The analysis is based on tax competition between states, although the cases may be similar within the same country, as is the case in Spain. Isabel Z. Martínez, researcher at the KOF Swiss Economic Institute at ETH Zurich, analyzes what happened in the Swiss canton of Obwalden when in 2006 the regional government modified decreasing tax rates with the aim of attracting high-net-worth taxpayers. “The reform did not increase income,” the economist says in an article. “Total tax revenue in Obwalden increased over time, but income tax revenue in other cantons still increased more in comparison,” she maintains. In the same work and citing a previous report from 2010, Martínez recalls that “tax differentials in Spain motivated migratory responses that were not sufficient to compensate for the mechanical income losses derived from lowering tax rates.”

Rafael Granell, IVIE researcher, points out that “it is evident that if those with higher incomes leave your community, you have less public income.” And he remembers that transfers of tax domicile are very easy within the same country.

Alejandro Esteller-Moré, professor of Economics at the University of Barcelona and coordinator of the latest IEB Report, explains that “within a country, when there is fiscal competition between two autonomous communities, in the end there is one that loses and another that wins.” Or they can lose both in some cases. What the studies published by the IEB on Switzerland or the United States suggest – adds Esteller – is that the territory that lowers tax rates does not obtain more revenue even if more fortunes arrive because taxes are lowered for everyone. And obviously the territory that loses taxpayers obtains less income as well. “At the level of competition between countries, it can have a positive effect but not within the same State,” he adds.

“Between the autonomous communities, tax competition must exist at reasonable levels, but the problem is when you enter into aggressive competition, as happens at the international state level with countries like Ireland or Luxembourg,” reflects Jorge Onrubia, professor at the Complutense University of Madrid. and researcher at Fedea. In Spain do we have aggressive tax competition? “I think so,” he answers, although he clarifies that there is an “original sin” with the establishment of a wealth tax like the patrimony tax, since it distorts the fiscal strategy of the autonomies. In the economist's opinion, the de facto suppression by some communities such as Madrid or Andalusia of the wealth tax could be understood in a certain way as a fraud of law. “You have an instrument that the Government has given you to complete your income and you put a 100% bonus on it. It is almost a fraud of law,” he points out.
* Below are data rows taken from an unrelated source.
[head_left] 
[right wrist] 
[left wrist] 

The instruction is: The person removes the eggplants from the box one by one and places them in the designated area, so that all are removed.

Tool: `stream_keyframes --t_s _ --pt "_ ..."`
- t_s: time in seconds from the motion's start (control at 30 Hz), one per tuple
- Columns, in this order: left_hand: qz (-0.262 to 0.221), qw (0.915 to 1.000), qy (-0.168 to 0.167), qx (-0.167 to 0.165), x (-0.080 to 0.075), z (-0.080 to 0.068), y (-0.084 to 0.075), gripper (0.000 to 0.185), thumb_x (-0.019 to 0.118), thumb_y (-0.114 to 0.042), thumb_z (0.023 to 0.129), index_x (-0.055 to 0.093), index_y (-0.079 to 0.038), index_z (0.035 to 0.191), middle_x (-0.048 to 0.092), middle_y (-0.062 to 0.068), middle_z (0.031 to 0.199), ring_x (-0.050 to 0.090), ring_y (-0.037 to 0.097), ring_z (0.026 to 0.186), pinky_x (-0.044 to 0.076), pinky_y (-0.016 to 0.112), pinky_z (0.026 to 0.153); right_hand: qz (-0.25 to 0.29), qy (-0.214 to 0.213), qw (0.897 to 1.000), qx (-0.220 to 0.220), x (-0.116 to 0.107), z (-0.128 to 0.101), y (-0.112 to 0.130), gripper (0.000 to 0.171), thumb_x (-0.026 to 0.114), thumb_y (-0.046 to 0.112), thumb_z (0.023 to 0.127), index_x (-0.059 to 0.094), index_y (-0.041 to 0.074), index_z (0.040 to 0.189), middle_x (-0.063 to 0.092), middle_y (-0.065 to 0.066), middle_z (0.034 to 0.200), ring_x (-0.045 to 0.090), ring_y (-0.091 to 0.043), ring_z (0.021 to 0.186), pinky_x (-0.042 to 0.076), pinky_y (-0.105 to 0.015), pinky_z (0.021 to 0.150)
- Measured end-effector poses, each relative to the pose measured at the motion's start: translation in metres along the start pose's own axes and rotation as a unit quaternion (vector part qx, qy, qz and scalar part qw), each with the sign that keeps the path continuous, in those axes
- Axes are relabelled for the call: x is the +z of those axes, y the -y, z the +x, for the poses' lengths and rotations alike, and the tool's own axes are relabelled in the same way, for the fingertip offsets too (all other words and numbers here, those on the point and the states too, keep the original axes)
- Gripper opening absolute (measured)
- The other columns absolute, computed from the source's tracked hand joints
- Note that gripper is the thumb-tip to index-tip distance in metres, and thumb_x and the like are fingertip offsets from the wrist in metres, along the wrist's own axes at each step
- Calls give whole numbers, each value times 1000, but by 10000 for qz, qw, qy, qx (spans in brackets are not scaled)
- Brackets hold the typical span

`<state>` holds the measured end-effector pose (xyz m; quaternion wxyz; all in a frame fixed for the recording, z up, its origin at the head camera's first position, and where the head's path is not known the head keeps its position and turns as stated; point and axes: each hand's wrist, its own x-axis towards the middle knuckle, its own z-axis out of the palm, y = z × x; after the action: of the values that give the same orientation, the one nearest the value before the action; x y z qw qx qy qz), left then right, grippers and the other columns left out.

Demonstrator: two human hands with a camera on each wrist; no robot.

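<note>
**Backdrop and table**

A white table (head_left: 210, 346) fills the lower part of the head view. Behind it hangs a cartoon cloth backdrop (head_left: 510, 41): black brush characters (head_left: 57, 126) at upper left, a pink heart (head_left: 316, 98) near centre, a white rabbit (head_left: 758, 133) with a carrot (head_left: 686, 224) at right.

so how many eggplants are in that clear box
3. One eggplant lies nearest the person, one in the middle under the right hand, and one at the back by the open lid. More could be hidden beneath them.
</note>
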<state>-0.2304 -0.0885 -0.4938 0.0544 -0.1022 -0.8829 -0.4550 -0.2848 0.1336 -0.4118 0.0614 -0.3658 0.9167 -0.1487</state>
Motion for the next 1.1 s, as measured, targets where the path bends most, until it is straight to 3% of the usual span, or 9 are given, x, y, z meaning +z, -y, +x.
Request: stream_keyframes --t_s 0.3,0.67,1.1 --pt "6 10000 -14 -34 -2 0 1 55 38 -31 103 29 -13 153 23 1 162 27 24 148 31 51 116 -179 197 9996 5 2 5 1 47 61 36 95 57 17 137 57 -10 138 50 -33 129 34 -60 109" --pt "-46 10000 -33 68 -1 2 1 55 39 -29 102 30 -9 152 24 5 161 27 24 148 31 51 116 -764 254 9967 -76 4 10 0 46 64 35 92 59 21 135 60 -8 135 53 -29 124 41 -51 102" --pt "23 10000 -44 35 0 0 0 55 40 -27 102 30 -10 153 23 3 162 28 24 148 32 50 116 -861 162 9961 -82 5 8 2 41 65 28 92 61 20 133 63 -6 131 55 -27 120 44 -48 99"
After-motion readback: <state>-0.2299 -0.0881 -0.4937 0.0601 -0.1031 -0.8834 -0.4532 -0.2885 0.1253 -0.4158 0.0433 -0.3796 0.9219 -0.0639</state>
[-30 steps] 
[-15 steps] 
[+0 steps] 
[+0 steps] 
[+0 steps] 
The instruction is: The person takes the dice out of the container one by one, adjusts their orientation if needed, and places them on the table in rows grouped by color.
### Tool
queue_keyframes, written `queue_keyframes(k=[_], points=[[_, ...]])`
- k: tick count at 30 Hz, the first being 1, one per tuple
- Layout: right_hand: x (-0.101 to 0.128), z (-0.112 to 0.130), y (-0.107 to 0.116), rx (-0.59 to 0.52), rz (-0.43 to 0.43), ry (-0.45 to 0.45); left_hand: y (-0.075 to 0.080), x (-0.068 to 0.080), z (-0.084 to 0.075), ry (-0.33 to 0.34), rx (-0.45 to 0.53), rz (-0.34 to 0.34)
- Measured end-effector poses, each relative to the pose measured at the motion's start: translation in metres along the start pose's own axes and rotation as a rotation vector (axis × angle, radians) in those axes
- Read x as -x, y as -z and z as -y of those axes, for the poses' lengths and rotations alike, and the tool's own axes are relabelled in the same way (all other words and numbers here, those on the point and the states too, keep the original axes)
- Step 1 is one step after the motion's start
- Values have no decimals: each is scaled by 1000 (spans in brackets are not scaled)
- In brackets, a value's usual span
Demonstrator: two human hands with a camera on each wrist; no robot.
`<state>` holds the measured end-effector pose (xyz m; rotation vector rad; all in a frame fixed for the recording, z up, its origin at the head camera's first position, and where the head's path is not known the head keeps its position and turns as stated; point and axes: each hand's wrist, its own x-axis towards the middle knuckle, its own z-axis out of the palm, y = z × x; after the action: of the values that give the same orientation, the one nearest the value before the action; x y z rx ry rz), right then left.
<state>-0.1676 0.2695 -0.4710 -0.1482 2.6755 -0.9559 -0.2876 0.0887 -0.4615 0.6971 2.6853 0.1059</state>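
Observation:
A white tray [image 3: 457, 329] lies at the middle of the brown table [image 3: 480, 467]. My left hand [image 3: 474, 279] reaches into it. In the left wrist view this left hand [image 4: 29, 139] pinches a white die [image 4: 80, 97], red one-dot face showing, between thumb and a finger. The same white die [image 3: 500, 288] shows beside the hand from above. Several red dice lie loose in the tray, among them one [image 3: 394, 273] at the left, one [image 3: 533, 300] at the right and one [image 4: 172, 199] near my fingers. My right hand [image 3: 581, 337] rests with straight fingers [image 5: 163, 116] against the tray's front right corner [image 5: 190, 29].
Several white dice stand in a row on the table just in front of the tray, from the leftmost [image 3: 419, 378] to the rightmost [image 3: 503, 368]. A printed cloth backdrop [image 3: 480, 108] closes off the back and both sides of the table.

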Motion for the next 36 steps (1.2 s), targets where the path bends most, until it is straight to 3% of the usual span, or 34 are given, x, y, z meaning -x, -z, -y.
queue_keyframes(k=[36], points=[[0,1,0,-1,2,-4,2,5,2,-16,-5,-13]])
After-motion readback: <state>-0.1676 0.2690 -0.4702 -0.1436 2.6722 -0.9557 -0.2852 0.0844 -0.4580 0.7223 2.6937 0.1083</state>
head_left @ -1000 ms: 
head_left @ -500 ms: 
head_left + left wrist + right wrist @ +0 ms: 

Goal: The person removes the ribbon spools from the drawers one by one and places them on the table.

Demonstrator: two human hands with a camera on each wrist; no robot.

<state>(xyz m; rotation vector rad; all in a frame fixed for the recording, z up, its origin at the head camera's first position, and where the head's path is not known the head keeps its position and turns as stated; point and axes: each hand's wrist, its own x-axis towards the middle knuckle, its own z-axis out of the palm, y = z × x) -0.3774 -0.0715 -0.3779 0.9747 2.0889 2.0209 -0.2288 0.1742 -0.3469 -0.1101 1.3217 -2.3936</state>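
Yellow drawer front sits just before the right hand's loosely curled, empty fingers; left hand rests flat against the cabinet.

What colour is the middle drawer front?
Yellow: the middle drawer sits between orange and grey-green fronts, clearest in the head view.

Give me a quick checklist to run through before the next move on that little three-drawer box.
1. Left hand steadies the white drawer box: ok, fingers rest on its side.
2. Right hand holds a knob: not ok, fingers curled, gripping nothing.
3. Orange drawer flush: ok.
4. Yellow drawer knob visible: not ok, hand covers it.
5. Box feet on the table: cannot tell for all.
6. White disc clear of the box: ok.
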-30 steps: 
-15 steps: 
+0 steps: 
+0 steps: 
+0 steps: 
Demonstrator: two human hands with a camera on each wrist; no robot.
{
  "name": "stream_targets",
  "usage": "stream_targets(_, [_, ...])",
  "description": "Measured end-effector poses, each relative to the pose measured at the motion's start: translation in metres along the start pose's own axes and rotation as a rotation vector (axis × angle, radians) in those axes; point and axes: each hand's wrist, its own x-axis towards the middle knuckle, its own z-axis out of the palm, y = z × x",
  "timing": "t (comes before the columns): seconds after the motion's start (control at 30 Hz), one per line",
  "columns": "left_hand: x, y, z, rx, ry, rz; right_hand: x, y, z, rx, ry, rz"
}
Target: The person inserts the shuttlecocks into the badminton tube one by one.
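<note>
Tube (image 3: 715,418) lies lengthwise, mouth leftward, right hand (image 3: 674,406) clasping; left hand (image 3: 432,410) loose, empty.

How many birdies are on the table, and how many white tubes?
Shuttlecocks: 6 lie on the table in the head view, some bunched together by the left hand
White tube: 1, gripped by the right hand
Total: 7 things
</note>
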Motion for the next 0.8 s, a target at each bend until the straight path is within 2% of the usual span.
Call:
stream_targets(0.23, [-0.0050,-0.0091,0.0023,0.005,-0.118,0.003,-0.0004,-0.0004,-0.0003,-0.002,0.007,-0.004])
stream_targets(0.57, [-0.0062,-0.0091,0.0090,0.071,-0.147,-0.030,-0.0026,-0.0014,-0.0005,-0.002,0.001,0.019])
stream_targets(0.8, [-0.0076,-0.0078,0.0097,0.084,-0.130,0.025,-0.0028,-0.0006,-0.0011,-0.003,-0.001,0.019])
Although that problem has ended after the central government imposed a new tax on large fortunes that is complementary to the Heritage tax. Once the Constitutional Court has endorsed its legitimacy after the appeals of regional governments, the communities where Patrimony was 100% bonused – Madrid and Andalusia – have announced that they will review the aforementioned bonus. It is a move that will reduce tax competition between communities. It remains to be seen what consequences it will have.